PS TEXT FORMAT Reference Manual

4 Escape Sequences
11387 Tandem Computers Incorporated 4-1
A trigger character in the first position of an input line signals the presence
of a command line. If TFORM sees a trigger character elsewhere in a line, it
expects to find an escape sequence (although an escape sequence can occur
at the beginning of a line as well). TFORM can tell by the context whether
the entity following a trigger is indeed an escape sequence or something
else, such as a comment. “Escape sequence” is an historical term, arising
from the fact that the ESCape character (ASCII code 27) was sometimes
used to signal such entities.
This section describes the TFORM escape sequences. They are used to
define formatting metacharacters, rendition controls, and indirection
escape sequences (also known as value substitutions).
Note In the following illustration of rendition control and indirection escape sequences, spaces
have been added for easier reading. However, TFORM will view these spaces as actual
characters when it processes a file, so add spaces with care.
Metacharacters A trigger followed by one of these single nonalphabetic characters
(! - # . < > & or =) is called a metacharacter; when embedded in your text,
a metacharacter tells TFORM to perform a special formatting activity.

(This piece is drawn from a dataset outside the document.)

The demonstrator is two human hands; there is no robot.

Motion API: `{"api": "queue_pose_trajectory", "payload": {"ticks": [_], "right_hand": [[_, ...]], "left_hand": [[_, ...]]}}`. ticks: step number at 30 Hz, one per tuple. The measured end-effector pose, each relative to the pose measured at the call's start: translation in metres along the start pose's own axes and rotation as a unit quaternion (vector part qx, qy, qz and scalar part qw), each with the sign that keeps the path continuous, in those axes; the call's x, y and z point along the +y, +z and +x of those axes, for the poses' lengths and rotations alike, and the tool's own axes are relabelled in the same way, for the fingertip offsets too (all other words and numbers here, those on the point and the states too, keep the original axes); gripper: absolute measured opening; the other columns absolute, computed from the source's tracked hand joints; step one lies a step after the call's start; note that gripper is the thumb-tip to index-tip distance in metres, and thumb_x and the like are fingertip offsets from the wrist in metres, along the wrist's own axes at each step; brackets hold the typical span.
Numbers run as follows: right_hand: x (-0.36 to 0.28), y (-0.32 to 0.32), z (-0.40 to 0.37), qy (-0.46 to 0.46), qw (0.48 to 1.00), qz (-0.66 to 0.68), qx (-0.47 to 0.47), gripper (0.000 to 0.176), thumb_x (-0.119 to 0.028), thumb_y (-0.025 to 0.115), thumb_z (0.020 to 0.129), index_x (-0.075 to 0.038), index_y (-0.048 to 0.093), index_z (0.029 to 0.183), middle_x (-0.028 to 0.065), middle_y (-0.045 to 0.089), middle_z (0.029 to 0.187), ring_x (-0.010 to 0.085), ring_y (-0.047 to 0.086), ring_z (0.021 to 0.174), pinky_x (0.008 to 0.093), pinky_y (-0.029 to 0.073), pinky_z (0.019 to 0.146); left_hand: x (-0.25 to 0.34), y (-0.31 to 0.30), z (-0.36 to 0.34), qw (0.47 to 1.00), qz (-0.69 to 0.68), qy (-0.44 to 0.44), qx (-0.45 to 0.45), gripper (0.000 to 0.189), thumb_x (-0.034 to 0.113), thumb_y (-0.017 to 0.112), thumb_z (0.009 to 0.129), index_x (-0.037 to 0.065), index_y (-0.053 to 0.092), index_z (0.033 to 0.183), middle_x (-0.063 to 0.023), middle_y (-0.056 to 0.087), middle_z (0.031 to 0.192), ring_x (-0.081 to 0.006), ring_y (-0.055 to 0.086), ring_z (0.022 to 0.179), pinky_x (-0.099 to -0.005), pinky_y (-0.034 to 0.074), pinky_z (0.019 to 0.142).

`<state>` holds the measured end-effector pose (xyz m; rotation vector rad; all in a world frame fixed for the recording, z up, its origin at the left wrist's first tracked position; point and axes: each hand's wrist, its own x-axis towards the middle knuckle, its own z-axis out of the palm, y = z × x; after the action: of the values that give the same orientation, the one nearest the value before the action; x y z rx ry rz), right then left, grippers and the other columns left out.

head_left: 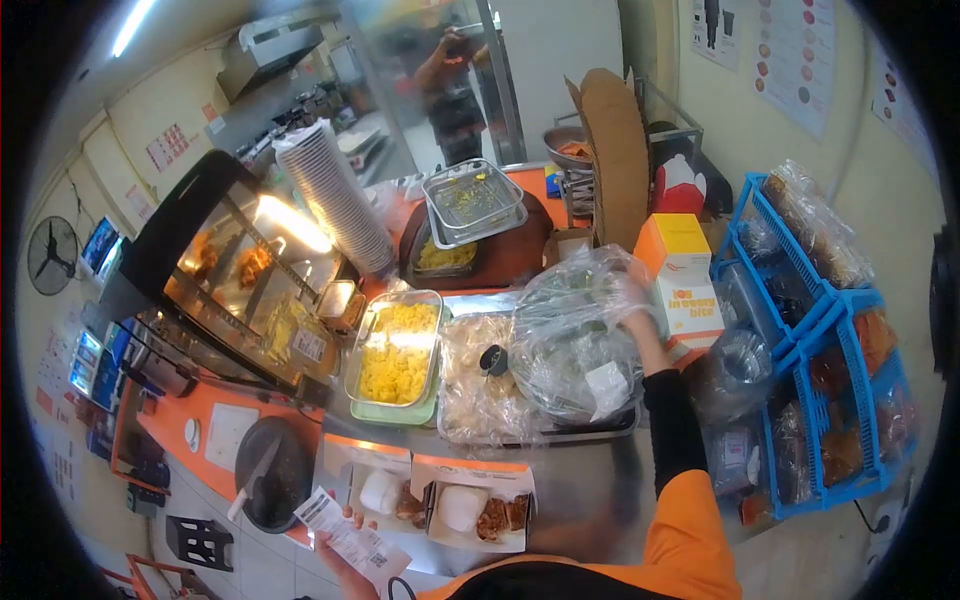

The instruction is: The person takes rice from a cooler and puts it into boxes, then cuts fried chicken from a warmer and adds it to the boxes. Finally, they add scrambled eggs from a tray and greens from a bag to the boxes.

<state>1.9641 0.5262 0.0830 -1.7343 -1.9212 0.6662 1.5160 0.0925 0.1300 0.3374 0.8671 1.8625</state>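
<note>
My right hand (628, 300) reaches into or against a large clear plastic bag (565, 345) on the right of the metal counter; the plastic blurs its fingers. A white label (606, 390) lies on the bag. At the lower left, my left hand (345, 568) holds a printed receipt (352, 535) between thumb and fingers. Beside it stand two open boxes, the left box (388, 492) and the right box (482, 505), each with white rice and brown meat pieces. A glass tray of yellow food (400, 350) sits behind them, next to a plastic-covered tray (475, 370).
A heated display case (240, 270) and tall cup stack (335, 195) stand left. Blue baskets (800, 300) hold packets at right, beside orange-and-white boxes (685, 285). A dark pan (272, 475) sits lower left. Behind glass, a person (452, 90) stands.
</note>
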Motion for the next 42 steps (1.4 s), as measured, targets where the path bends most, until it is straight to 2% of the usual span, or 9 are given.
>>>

TFORM normally does not print metacharacters. If you want TFORM to
print a metacharacter you must insert a second trigger character in front of
the metacharacter. These two trigger characters, called a literal trigger
metacharacter, specifies that the trigger character is to be printed as text.
Metacharacters control such formatting activities as tabulation,
backspacing, and mandatory blanks and returns.